1) Know what kind of partner you want

There are a lot of service levels and offerings partners can provide, so you need to need to have an idea going in of what kind of services you are looking for. Are you looking for a pure implementation partner, who just needs to get the configuration in the system?  Do you need process consulting to make sure your design fits your organizational needs?  Do you need content to help support your processes?  Do you need extra training or testing support?  Do you need readiness and change management services?  Do you need extra help on design of your reporting and analytics?  Do you have complex integration needs?  Some partners are pure implementers, and some are strong in areas of the other services, but not as experienced in the actual implementation.  You need to be ready to talk to the partners about what they can offer in the services most important to you, and the experience they have in those areas.
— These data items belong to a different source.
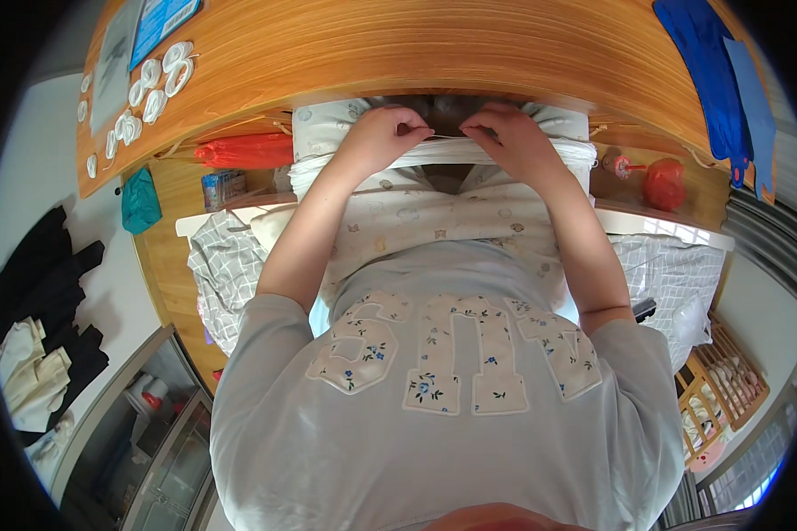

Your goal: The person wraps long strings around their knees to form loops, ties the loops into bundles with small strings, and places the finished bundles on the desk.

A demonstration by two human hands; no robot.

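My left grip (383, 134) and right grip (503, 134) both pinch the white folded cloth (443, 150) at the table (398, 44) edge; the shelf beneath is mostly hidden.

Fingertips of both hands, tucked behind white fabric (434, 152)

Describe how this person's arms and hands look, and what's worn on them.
Both forearms are bare. Short grey sleeves of a T-shirt end above the elbows. The left hand and right hand have no gloves; no rings, watch or bracelets are visible.
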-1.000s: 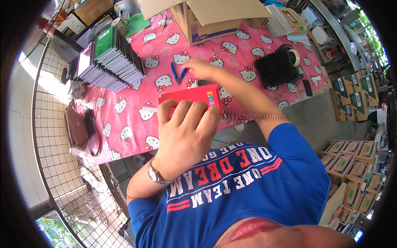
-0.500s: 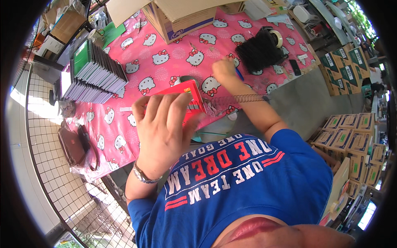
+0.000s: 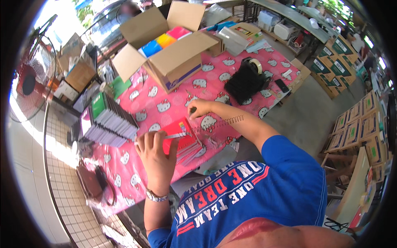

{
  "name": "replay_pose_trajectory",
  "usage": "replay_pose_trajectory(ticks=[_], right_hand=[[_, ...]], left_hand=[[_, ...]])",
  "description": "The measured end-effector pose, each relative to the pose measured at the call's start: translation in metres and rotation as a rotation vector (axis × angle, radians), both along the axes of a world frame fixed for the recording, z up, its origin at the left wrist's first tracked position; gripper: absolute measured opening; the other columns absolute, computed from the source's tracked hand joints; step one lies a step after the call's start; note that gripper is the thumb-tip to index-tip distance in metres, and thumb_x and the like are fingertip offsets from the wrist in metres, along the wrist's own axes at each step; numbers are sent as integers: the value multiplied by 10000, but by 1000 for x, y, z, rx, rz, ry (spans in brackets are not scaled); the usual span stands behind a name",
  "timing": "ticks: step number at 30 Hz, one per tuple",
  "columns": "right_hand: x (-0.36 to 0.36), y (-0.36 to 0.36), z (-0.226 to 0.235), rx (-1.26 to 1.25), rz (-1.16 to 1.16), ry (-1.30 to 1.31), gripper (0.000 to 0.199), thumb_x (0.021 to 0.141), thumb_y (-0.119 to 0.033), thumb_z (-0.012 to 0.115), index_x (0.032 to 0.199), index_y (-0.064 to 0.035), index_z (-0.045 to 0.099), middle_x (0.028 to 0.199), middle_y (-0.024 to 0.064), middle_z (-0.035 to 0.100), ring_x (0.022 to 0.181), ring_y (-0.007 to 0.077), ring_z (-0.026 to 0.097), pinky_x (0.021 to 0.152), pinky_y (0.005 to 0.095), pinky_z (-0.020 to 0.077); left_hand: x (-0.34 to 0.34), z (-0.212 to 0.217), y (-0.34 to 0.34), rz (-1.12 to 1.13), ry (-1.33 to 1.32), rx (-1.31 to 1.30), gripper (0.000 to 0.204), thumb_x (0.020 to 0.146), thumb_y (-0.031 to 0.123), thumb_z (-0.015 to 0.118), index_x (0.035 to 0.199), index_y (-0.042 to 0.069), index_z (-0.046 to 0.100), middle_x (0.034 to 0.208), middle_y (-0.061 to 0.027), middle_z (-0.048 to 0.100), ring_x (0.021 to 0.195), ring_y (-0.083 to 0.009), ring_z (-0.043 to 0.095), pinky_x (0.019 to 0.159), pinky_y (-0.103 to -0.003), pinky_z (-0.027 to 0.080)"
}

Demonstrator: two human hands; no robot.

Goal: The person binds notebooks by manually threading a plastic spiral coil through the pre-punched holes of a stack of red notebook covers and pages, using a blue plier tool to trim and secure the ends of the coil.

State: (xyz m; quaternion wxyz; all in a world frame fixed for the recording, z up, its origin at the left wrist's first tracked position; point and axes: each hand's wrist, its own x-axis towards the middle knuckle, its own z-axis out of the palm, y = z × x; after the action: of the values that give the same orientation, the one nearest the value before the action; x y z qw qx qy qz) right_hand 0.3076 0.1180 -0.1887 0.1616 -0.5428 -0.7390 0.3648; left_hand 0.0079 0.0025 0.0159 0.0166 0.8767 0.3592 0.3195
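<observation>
A red-covered notebook or pad of sheets [image 3: 168,126] lies on the table in front of me. Across it runs a thin pale strip [image 3: 177,135], pinched in the fingers of my left hand [image 3: 152,151]. My right hand [image 3: 202,108] is closed just beyond the notebook's far right corner. Something small and dark shows at its fingers, too little to name. A loose wire spiral coil [image 3: 219,122] stretches from the notebook's right side to beneath my right forearm.
Stacked spiral notebooks [image 3: 109,122] stand at the left. An open carton [image 3: 178,68] with colourful packs sits at the back. Black spiral coils [image 3: 244,84], a tape roll [image 3: 256,65] and a phone [image 3: 282,86] lie at the right. A brown bag [image 3: 89,182] rests at the near left edge.
The view has tilted up, showing more of the carton and the fan. My right hand has come left, closer to the notebook. The left hand has lowered, and the strip now crosses the cover.
</observation>
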Motion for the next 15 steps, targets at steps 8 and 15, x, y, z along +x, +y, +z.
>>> replay_pose_trajectory(ticks=[8, 15], right_hand=[[-13, -88, 242, -121, 465, 633, 281, 861, -270, 677, 1033, -49, 704, 1189, 98, 598, 1134, 192, 568, 975, 364, 438], [-23, -84, 252, -121, 568, 548, 360, 867, -363, 712, 1057, -57, 707, 1210, 87, 589, 1149, 204, 557, 1015, 379, 413]], left_hand=[[33, 5, 3, -44, -33, 38, 321, 778, 254, 796, 988, 68, 641, 975, -102, 584, 979, -320, 528, 874, -431, 399], [30, 5, 6, -76, -83, 23, 336, 754, 275, 816, 963, 70, 651, 967, -111, 583, 965, -334, 531, 860, -440, 425]])
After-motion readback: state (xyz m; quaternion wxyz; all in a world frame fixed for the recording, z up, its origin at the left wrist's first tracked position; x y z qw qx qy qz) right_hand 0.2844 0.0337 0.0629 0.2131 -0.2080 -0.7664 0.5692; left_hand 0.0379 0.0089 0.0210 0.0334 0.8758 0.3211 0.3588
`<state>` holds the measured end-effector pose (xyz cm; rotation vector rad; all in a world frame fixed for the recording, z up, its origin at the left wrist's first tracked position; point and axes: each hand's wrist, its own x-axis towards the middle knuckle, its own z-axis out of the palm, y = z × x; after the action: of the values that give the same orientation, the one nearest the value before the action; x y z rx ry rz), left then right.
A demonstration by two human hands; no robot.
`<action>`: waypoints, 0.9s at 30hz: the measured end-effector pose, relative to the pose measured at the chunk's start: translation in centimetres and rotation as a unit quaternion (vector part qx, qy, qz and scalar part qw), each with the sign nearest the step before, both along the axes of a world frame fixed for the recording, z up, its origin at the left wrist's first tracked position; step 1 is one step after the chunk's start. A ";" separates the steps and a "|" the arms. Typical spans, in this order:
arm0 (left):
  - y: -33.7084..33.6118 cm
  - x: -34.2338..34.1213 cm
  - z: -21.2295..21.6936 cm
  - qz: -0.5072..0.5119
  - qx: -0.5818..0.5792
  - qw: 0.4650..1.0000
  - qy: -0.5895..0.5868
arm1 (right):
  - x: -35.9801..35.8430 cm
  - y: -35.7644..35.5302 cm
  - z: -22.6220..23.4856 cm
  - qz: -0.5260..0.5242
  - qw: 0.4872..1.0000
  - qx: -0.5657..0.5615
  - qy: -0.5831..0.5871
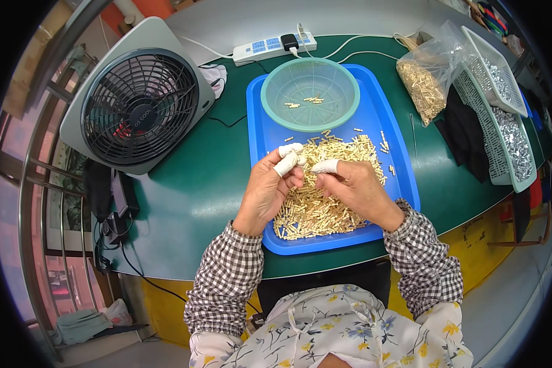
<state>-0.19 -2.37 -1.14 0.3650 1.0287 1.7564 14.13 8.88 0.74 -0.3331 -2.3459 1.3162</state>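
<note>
Both my hands are over a large pile of small brass-coloured metal pieces (pixel 316 208) in a blue tray (pixel 389 132). White coverings wrap the tips of several fingers. My left hand (pixel 268 184) is raised above the pile's left side, its thumb and fingers pinched together. Close by on the right, my right hand (pixel 363 189) has its thumb and fingertips drawn together, pointing toward the left fingertips. What either pinch holds is too small or hidden to make out. A green mesh basket (pixel 310 126) rests at the tray's far end with a few brass-coloured pieces inside.
A grey fan (pixel 144 116) stands left on the green table (pixel 196 184). A power strip (pixel 270 46) with cables lies at the back. At right are a plastic bag of brass-coloured pieces (pixel 423 86), black cloth (pixel 463 132) and plastic baskets (pixel 494 138) of silvery pieces.
</note>
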 end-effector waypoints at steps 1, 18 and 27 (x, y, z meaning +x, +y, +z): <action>-0.1 0.0 0.0 0.000 0.000 1.000 0.000 | 0.0 0.0 0.0 -0.001 1.000 0.017 -0.015; -0.2 -0.3 -1.1 -0.019 0.054 0.987 -0.149 | -0.2 -0.1 -0.7 -0.050 0.995 0.084 0.023; -0.1 0.5 0.0 0.016 -0.010 0.995 0.103 | -0.2 -0.4 -0.8 -0.054 0.990 0.130 0.018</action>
<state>0.32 -2.52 -1.10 0.5276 1.2036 1.7624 13.90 8.53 -0.10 -0.3448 -2.3959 0.9435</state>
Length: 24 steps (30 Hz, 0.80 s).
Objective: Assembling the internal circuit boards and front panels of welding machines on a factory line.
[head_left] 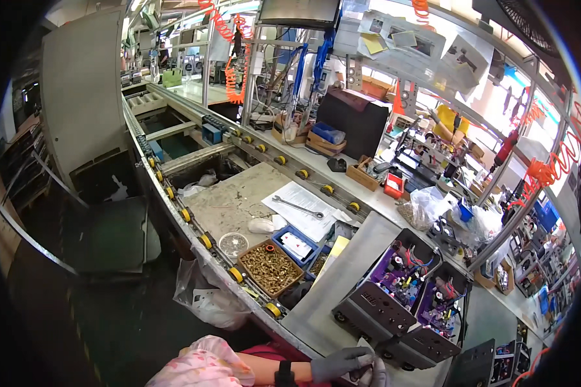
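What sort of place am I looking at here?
Most likely a factory assembly line: yellow rollers edge the long track, open dark-cased units with exposed wiring stand beside it, and coiled orange hoses hang above the benches.

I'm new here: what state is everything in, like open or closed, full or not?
Left hand: gloved, fingers bent, grip unclear
Right hand: gloved, fingers bent, grip unclear
Left black case: open on top, wires showing
Case beside it: also open on top
Brown box: open, filled with brass-coloured pieces
Blue tray: open, holding white packets
Wrench: lying on paper
Orange hose: coiled, hanging
Clear plastic bag: hanging
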Motion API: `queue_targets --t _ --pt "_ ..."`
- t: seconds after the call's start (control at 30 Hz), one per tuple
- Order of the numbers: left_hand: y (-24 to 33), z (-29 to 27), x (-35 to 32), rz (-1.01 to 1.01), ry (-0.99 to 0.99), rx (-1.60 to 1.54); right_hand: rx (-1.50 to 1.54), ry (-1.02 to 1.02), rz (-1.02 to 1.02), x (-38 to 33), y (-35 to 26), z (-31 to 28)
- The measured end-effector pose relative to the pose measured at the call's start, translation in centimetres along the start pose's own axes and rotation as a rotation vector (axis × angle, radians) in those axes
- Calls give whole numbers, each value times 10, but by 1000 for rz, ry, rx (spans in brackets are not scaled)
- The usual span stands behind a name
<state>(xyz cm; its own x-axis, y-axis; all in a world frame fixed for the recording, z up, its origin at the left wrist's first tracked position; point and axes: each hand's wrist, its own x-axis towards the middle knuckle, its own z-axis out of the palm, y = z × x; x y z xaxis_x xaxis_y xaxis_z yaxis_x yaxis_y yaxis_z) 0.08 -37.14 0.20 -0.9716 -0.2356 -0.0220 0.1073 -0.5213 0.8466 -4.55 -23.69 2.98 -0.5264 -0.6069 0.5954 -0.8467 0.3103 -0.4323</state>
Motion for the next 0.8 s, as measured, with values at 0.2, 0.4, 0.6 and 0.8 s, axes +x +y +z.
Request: queue_targets --t 0.2,0.4,0.6,0.8 --pt "-6 -6 -3 44 -21 23 1 -21 -3 1 -4 0" --pt "-23 -32 0 65 -222 49 41 -63 -87 3 0 5" --pt "-12 -22 -7 -45 -7 17 27 -8 -192 8 3 15" --pt "-13 -28 -3 -28 -107 15 64 -7 -192 18 4 18"
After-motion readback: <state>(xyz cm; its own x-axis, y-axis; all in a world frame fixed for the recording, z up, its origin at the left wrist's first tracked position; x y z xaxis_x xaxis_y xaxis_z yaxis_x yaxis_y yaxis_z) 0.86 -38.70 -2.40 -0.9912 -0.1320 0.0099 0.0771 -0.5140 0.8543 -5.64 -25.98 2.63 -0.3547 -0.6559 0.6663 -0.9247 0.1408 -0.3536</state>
2) Cloud implementations are not on-premise implementations
I find it unbelievable that if I want to go find a partner for cloud solutions on the SAP site, it asks me for my ZIP code, and then tells me there are no partners in my area (Memphis, TN).  This is a virtual world, and the cloud is a virtual solution. If you are basing your decisions on proximity, you are already putting yourself at a great disadvantage.  Cloud implementations should be happening mostly virtually, with onsite visits at key points to help ensure success of the project.  How much onsite time is needed or recommended will vary by the complexity of the client and project, as well as what services are built in… However, if you are thinking in terms of FTE’s that are going to be setting up shop in one of your cubicles, then you are still thinking on-premise, not cloud.  If the partner is trying to sell to you that way, they are having the same issue (and are still thinking in terms of billing you for FTEs as well). 
Most SAP partners are partners from the on-premise world.  They are good at what they do, but that doesn’t mean that they’ve adjusted to the cloud.  A lot of partners have had real struggles adjusting to the cloud world, and has resulted in a lot of painful projects for customers. Companies with great reputations, credentials, and references with on-premise and more general process consulting have had issues with SuccessFactors engagements.  Some partners have been on the SuccessFactors side for a long time, and have a good understanding of how cloud projects work, and some (but not all) consultants with on-premise background have adapted quickly.
3) Know what a “certified consultant” is                            
Customers didn’t know enough about certifications for partners and consultants already, and I believe the new certification structure simply made it more difficult for them to follow.  First, certifications aren’t the end all and be all when selecting a partner… However, they can be a valuable starting point.  SAP has a lot of certifications available.  Prior to recent changes by SAP, there was one level of certification, so you were either certified, or you weren’t.  Now, there are two levels, with the “Certified Professional” being the equivalent of the older “Certified”, which lets you know the consultant not only took SuccessFactors training on the module, but they have completed leading two projects.  The difficulty is, there is now a “Certified Associate” level, which only says the consultant took a training class on the product.  Any time you see this certification, you can be sure that the consultant has zero or at most one completed project led.  Unfortunately, this describes most consultants at most partners out there.  Be sure to ask about certifications of consultants being placed on your product, and remember to make sure the certifications are relevant to the products you are having implemented.  All certified professionals and associates receive an actual certification document from SAP, so you can ask actually ask to see the certifications for any consultant who will be leading your project.  If you are dealing with “Certified Associates” make sure the partner has a mitigation plan with oversight for the consultant by “Certified Professionals” or ask for another consultant.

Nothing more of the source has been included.